§ **Task description**
Write out an exact copy of the line with "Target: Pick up" and of each line after it, through the end of the records below.

*** Block opens ***

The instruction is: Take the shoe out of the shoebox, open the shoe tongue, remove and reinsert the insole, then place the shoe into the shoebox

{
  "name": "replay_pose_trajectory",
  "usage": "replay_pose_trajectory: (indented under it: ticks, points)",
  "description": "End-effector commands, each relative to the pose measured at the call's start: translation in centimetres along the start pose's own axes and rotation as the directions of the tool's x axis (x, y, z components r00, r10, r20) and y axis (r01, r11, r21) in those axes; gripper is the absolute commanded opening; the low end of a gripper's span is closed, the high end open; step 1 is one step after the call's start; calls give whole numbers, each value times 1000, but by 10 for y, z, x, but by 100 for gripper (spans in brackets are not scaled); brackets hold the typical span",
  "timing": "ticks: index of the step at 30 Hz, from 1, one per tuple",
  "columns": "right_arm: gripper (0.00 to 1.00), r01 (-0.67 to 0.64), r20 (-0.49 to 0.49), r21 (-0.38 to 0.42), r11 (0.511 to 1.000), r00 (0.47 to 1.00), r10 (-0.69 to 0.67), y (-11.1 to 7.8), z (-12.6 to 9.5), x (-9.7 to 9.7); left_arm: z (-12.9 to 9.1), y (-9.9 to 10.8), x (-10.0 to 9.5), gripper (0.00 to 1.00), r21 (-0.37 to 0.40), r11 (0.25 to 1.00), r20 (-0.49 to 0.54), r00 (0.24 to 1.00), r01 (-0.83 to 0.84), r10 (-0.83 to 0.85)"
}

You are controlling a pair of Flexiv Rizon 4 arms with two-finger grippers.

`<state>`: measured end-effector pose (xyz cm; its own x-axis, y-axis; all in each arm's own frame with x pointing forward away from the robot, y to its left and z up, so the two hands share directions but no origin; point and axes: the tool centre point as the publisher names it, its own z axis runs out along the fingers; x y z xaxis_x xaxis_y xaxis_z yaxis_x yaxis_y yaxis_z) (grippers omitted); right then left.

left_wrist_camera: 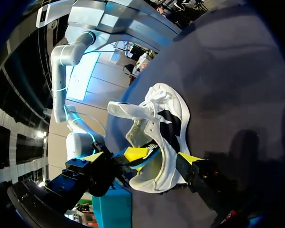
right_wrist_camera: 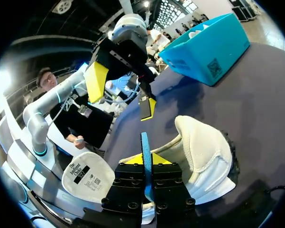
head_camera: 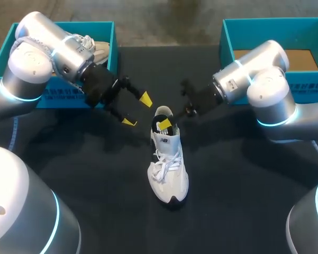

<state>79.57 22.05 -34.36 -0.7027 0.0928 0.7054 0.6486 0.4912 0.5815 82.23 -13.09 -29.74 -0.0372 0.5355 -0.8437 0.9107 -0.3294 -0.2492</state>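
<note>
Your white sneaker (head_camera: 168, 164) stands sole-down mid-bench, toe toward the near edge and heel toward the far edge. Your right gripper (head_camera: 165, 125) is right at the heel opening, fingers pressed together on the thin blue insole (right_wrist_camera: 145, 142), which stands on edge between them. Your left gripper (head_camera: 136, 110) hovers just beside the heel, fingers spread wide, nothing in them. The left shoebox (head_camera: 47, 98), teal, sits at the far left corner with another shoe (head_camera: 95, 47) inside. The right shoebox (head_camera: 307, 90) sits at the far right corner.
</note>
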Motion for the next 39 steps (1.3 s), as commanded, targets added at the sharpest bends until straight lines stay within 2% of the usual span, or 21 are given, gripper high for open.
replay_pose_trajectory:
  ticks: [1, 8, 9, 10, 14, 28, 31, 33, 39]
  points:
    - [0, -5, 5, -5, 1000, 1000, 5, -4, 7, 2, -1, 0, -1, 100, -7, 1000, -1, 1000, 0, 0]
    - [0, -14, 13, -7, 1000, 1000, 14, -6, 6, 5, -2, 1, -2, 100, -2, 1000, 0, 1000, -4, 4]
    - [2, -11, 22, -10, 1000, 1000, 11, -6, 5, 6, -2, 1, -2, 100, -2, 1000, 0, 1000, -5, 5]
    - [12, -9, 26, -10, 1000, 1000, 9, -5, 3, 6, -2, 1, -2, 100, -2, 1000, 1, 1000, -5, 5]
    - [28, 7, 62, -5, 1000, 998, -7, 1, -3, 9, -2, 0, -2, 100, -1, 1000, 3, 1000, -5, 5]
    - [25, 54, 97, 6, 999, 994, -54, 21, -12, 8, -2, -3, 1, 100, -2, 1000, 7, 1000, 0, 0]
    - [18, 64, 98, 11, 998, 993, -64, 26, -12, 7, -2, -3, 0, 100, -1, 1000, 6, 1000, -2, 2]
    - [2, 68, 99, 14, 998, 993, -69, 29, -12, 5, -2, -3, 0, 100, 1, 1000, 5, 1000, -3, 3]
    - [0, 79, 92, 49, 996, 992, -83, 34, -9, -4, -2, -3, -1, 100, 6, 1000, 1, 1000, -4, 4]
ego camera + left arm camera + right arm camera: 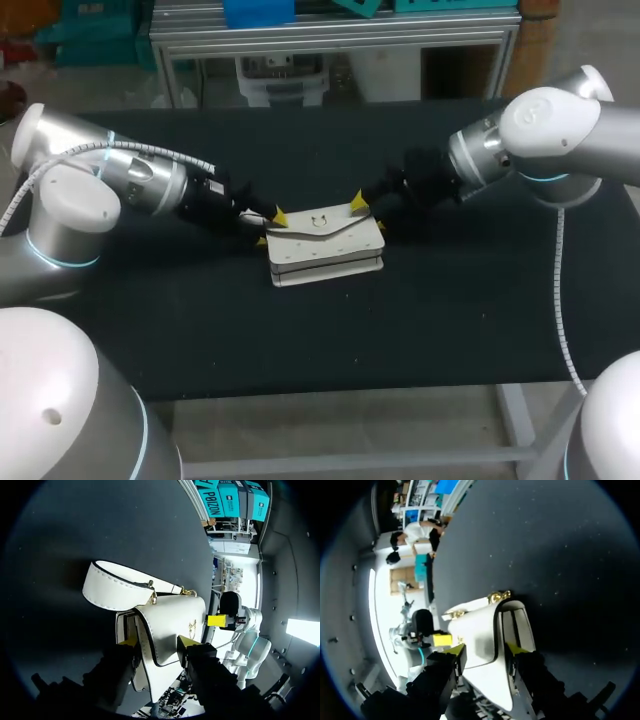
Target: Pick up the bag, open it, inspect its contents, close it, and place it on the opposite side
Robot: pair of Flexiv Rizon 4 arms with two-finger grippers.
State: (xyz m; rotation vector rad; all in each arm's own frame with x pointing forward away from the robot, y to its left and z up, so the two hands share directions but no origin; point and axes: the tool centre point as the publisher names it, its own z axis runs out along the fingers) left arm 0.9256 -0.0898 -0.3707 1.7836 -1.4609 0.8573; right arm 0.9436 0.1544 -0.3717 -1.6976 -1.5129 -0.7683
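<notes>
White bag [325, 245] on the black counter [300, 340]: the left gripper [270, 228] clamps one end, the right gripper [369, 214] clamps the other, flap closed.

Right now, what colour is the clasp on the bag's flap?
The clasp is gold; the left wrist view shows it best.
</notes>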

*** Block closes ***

§ **Task response**
Target: Pick up the bag, open it, inspect its contents, close it, and place it on the opposite side
Robot: pair of Flexiv Rizon 4 arms with two-finger grippers.
State: (xyz m; rotation vector rad; all in each arm's own frame with x pointing forward away from the robot, y to its left and z up, so the two hands share directions but no origin; point and axes: the tool centre point as the publisher names it, its own z axis runs out along the fingers) left arm 0.9256 -0.0898 -0.3707 1.7836 -1.4609 0.8573; right arm 0.9436 0.1544 -0.3717 -1.6976 -1.5129 -0.7683
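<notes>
White bag [325, 245] on the black counter [300, 340]: the left gripper [270, 228] clamps one end, the right gripper [369, 214] clamps the other, flap closed.

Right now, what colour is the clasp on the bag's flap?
The clasp is gold; the left wrist view shows it best.
</notes>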

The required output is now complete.